____ Dataset extract

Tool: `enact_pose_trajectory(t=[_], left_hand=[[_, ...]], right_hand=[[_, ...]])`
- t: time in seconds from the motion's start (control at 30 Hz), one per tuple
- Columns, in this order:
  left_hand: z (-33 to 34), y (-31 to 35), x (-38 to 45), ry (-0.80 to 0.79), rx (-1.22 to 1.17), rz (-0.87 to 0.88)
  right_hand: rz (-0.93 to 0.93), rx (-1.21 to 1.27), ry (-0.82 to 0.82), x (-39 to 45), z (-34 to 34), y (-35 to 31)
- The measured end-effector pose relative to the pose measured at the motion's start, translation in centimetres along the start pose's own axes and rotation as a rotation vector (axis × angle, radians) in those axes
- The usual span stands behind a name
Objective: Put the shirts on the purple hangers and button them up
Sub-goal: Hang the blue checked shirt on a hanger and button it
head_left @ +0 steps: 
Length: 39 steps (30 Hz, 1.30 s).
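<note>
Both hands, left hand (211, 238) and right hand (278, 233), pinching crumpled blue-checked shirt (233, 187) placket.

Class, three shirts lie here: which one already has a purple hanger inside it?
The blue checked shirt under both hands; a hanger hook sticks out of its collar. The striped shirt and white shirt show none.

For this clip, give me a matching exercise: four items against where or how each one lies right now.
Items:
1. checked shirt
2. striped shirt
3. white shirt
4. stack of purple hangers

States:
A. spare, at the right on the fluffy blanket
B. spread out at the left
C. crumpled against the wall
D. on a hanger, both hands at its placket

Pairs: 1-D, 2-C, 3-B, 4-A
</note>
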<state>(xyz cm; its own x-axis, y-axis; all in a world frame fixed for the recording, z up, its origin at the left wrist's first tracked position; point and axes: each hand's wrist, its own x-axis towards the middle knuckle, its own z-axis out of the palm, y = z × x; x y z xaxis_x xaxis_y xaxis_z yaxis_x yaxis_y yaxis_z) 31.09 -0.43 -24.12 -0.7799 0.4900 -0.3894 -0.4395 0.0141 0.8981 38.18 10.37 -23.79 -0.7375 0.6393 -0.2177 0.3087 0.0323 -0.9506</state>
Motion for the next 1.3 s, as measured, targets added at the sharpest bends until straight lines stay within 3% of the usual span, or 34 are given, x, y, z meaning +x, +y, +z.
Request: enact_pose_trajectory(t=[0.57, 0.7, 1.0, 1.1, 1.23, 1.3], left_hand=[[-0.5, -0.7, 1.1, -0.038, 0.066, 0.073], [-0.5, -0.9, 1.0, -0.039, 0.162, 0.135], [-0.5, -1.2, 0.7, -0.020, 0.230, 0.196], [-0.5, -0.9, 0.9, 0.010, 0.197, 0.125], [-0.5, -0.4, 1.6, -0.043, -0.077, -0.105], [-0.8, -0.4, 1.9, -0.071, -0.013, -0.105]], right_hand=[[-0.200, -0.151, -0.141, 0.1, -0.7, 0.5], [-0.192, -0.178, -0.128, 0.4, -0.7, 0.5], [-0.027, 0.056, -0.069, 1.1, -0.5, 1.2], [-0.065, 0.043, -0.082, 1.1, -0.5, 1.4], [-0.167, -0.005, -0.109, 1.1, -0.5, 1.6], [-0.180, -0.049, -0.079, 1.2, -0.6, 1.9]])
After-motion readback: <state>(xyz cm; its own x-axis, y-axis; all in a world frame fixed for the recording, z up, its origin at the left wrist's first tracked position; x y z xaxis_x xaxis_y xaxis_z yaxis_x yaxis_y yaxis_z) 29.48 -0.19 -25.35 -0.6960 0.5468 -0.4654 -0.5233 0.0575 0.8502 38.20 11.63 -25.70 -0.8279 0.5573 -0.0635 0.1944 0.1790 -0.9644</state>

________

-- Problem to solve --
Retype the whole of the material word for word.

-- Response area --
Tool: `enact_pose_trajectory(t=[_], left_hand=[[_, ...]], right_hand=[[_, ...]])`
- t: time in seconds from the motion's start (control at 30 Hz), one per tuple
- Columns, in this order:
  left_hand: z (-33 to 34), y (-31 to 35), x (-38 to 45), ry (-0.80 to 0.79), rx (-1.22 to 1.17), rz (-0.87 to 0.88)
  right_hand: rz (-0.93 to 0.93), rx (-1.21 to 1.27), ry (-0.82 to 0.82), x (-39 to 45), z (-34 to 34), y (-35 to 31)
- The measured end-effector pose relative to the pose measured at the motion's start, translation in centimetres along the start pose's own axes and rotation as a rotation vector (axis × angle, radians) in those axes
- The usual span stands behind a name
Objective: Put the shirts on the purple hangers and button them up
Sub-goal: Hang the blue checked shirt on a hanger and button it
head_left @ +0 steps: 
Length: 39 steps (30 Hz, 1.30 s).
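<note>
Both hands, left hand (211, 238) and right hand (278, 233), pinching crumpled blue-checked shirt (233, 187) placket.

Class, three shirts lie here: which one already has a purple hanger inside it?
The blue checked shirt under both hands; a hanger hook sticks out of its collar. The striped shirt and white shirt show none.

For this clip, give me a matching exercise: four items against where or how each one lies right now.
Items:
1. checked shirt
2. striped shirt
3. white shirt
4. stack of purple hangers

States:
A. spare, at the right on the fluffy blanket
B. spread out at the left
C. crumpled against the wall
D. on a hanger, both hands at its placket

Pairs: 1-D, 2-C, 3-B, 4-A
</note>
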<state>(xyz cm; its own x-axis, y-axis; all in a world frame fixed for the recording, z up, its origin at the left wrist's first tracked position; point and axes: each hand's wrist, its own x-axis towards the middle knuckle, its own z-axis out of the palm, y = z × x; x y z xaxis_x xaxis_y xaxis_z yaxis_x yaxis_y yaxis_z) 31.09 -0.43 -24.12 -0.7799 0.4900 -0.3894 -0.4395 0.0141 0.8981 38.18 10.37 -23.79 -0.7375 0.6393 -0.2177 0.3087 0.0323 -0.9506</state>
Motion for the next 1.3 s, as measured, targets added at the sharpest bends until straight lines stay within 3% of the usual span, or 34 are given, x, y, z meaning +x, +y, +z.
Request: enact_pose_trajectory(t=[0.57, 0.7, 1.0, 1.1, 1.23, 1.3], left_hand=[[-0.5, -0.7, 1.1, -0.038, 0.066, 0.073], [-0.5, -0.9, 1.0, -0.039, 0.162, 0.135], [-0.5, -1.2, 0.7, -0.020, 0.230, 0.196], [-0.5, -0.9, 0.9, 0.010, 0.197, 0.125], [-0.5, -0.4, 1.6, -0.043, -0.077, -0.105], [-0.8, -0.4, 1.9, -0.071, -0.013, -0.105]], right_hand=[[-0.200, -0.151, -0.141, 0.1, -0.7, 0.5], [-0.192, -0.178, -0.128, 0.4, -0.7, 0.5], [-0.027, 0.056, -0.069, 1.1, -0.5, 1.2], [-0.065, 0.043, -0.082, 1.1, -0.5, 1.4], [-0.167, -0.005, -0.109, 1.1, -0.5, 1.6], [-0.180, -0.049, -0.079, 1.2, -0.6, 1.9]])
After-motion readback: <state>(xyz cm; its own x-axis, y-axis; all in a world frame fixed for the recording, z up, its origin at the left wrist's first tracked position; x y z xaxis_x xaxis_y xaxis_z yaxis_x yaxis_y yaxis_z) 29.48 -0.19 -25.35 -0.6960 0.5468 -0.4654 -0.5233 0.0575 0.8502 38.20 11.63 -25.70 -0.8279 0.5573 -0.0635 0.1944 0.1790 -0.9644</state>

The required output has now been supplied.